Above: Mulberry St. in New York City circa 1900, the epicenter of the early wave of Italian immigration to the U.S. (image via Wikipedia Creative Commons).
Last week, I posted about my trip to Los Angeles and San Francisco and three spectacular “Italian” meals in three different “Italian” restaurants between the two culinary capitals on the west coast. All three of the restaurants are a celebration of Italian cookery and while the northern Californian venue was founded by a group of Americans, the Los Angeles spots were founded by Italian-Americans.
Today, Italian cuisine is king. As I wrote the other day here on the blog, Italian gastronomy has defined a generation of chefs and food lovers in the U.S. and the lexicon of Italian food has pervaded our kitchens, language, and collective consciousness.
But it wasn’t always that way.
Two generations ago, before Italian-Americans established themselves within the American bourgeoisie, Italian migrants (just like Eastern European migrants, who included my own great grandparents and grandparents) were considered a menace: A threat to American society, American culture, American prosperity, and yes, American cuisine.
I can remember so clearly in my mind: My father scolding me because I was holding my knife and fork at the dinner table like a “European,” as he put it.
My father was born in 1933, eleven years after Mussolini’s March on Rome and the same year that the Nazis began to consolidate their power in Germany. He was (and is) very much a product of his generation when it came to his attitudes about “foreigners.”

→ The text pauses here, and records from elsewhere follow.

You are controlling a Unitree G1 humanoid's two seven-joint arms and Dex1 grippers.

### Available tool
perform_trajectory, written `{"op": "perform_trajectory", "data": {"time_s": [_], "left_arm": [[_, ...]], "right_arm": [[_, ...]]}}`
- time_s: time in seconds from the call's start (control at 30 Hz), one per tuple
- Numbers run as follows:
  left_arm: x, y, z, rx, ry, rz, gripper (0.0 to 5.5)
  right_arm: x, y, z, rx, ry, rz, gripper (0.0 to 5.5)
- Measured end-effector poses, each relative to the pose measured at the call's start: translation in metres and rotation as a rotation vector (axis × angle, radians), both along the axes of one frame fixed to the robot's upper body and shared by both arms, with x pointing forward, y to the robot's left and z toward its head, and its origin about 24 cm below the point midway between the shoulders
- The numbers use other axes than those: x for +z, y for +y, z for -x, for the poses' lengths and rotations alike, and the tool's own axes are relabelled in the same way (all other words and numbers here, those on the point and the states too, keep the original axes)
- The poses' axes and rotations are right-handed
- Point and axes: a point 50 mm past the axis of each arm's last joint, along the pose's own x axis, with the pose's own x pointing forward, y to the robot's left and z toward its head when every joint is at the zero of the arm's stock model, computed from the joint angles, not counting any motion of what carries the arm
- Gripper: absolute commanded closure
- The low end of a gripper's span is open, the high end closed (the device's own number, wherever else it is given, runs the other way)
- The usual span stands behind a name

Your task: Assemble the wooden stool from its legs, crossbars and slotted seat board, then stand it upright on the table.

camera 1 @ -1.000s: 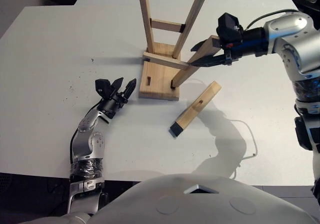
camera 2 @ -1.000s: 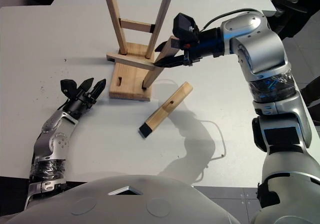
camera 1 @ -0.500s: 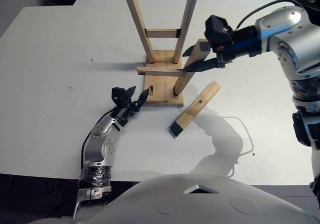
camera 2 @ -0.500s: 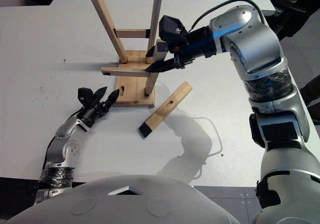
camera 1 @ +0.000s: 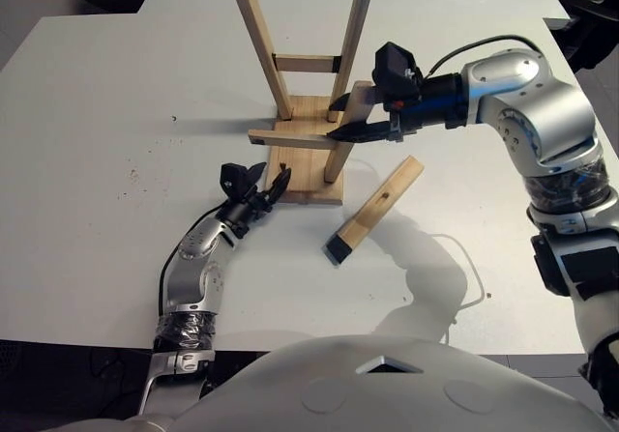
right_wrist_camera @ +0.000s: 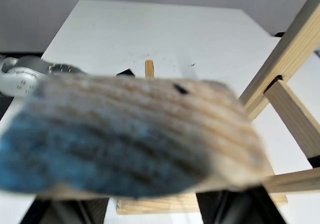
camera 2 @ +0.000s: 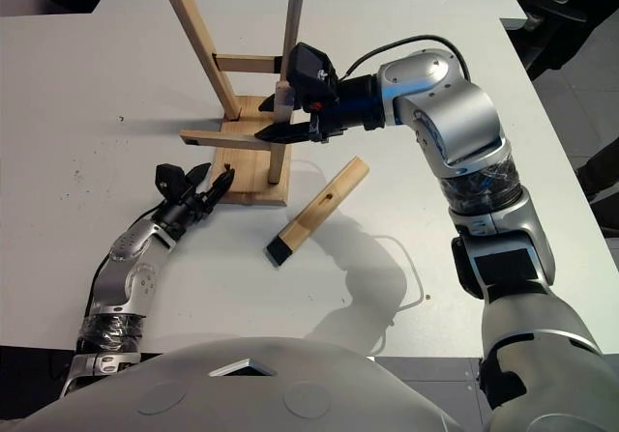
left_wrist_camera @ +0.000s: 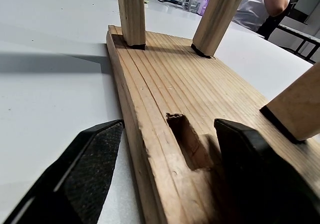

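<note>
Head stereo down over table [camera 1: 97, 113]; wrist cams close, R prob. at leg [right_wrist_camera: 130, 134].

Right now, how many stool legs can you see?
4. Two far legs stand in the board; a near leg stands there too, held by the right gripper; a loose leg lies on the table beside it. None seems hidden.
</note>
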Motion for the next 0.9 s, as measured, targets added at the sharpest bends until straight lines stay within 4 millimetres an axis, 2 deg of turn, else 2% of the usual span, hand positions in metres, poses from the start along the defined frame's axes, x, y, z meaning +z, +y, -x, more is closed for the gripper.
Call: {"op": "perform_trajectory", "data": {"time_s": [0.03,0.13,0.33,0.4,0.47,0.57,0.63,0.7,0.77,0.9], "left_arm": [[0.000,0.001,-0.001,-0.003,0.000,0.001,2.17],[0.000,0.001,-0.002,-0.012,0.001,0.006,2.17],[0.000,0.003,-0.003,-0.003,-0.001,0.007,2.17],[0.001,0.005,-0.003,0.007,-0.001,0.008,2.17],[0.002,0.008,-0.001,0.025,0.011,0.026,2.17],[0.003,0.009,0.011,0.040,0.027,0.039,2.17],[0.002,0.006,0.019,0.041,0.041,0.045,2.17],[0.004,0.003,0.023,0.053,0.045,0.053,2.17],[0.012,0.000,0.025,0.069,0.032,0.071,2.17],[0.033,0.005,0.030,0.131,-0.012,0.113,2.17]], "right_arm": [[-0.001,-0.002,0.000,-0.015,0.001,-0.017,2.99],[-0.021,-0.012,-0.001,-0.085,0.089,-0.021,2.52],[0.010,-0.026,0.002,-0.088,0.000,-0.178,1.74],[0.015,-0.032,0.007,-0.093,-0.016,-0.168,1.74],[0.006,-0.052,0.014,-0.142,-0.009,-0.078,1.74],[-0.028,-0.089,0.027,-0.244,0.034,0.144,1.74],[-0.048,-0.097,0.037,-0.264,0.065,0.217,1.74],[-0.056,-0.086,0.043,-0.250,0.059,0.214,1.74],[-0.063,-0.054,0.054,-0.196,0.052,0.160,1.74],[-0.080,-0.006,0.076,-0.127,0.131,0.115,1.74]]}}
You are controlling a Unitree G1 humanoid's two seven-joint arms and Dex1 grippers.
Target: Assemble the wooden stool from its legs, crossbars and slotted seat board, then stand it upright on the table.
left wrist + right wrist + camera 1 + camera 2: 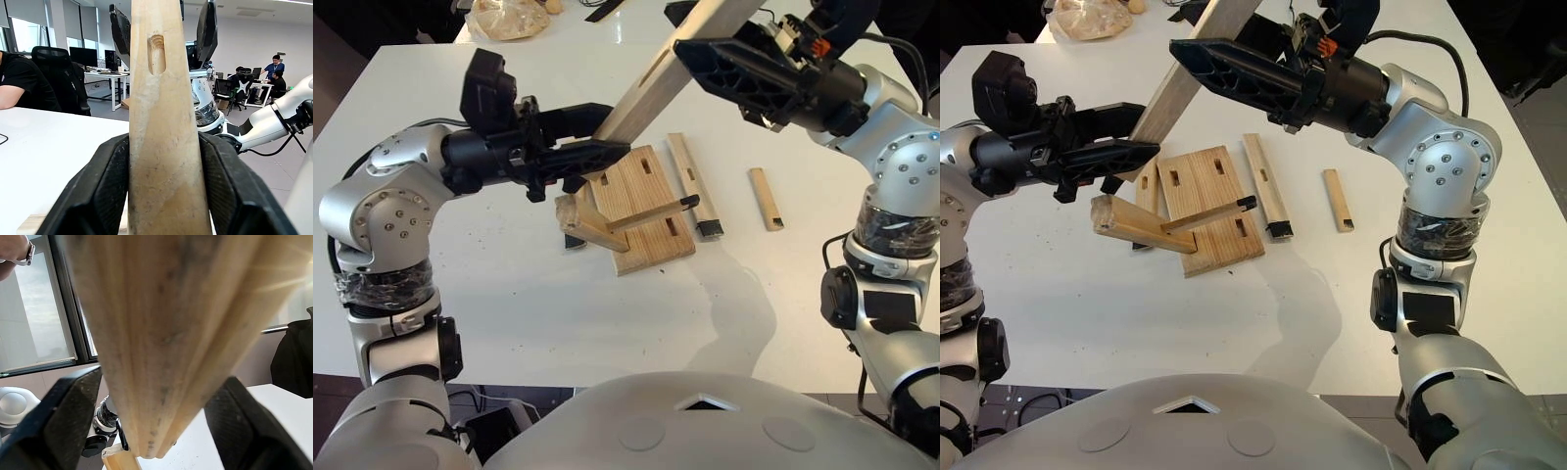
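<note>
With my left claw and right claw both clamped on the slotted leg slanting from upper right toward frame centre above the seat board, I'd keep one grip firm and turn its slot to face the crossbar squarely.

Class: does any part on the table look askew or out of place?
Yes: a leg with a crossbar sticking out lies slantwise across the corner of the seat board, not squared up.
</note>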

“Hold your fork the right way,” he admonished me. “Hold it like an American!”
At nearly 50 years old, I also remember clearly how Italian gastronomy was considered “ethnic,” a cuisine created by and for “rustics.” To this day, it irks me when I hear people call a classic Italian dish a “peasant” dish. There’s even a restaurant in New York City called “Peasant.”
This week, the newly installed President of the United States Donald Trump has signed an executive order to build a wall along our border with Mexico. And he has implied that he could levy a tax of 20 percent on Mexican imports to make the Mexican nation “pay” for the wall. In the light of the countless ethnic slurs he uttered during his campaign (in his announcement that he was running for president, he literally called Mexicans a people of “criminals and rapists”; and that was just the beginning!), it’s hard not to interpret his so-called “immigration reform” as an expression of xenophobia and racism. It’s eerily reminiscent of the way “Americans” saw Italian migrants two generations ago (the same way they viewed Jewish immigrants, like my family).
Today, Italians and their contributions to American society and culture are widely accepted as one of the strengths of our nation. And their cuisine is — hands down — the most popular in the U.S.
When it comes to our Mexican sisters and brothers living in the U.S., the arc of the Italian-American experience (and the Jewish-American experience) reveals that we can overcome the xenophobia of Trump America.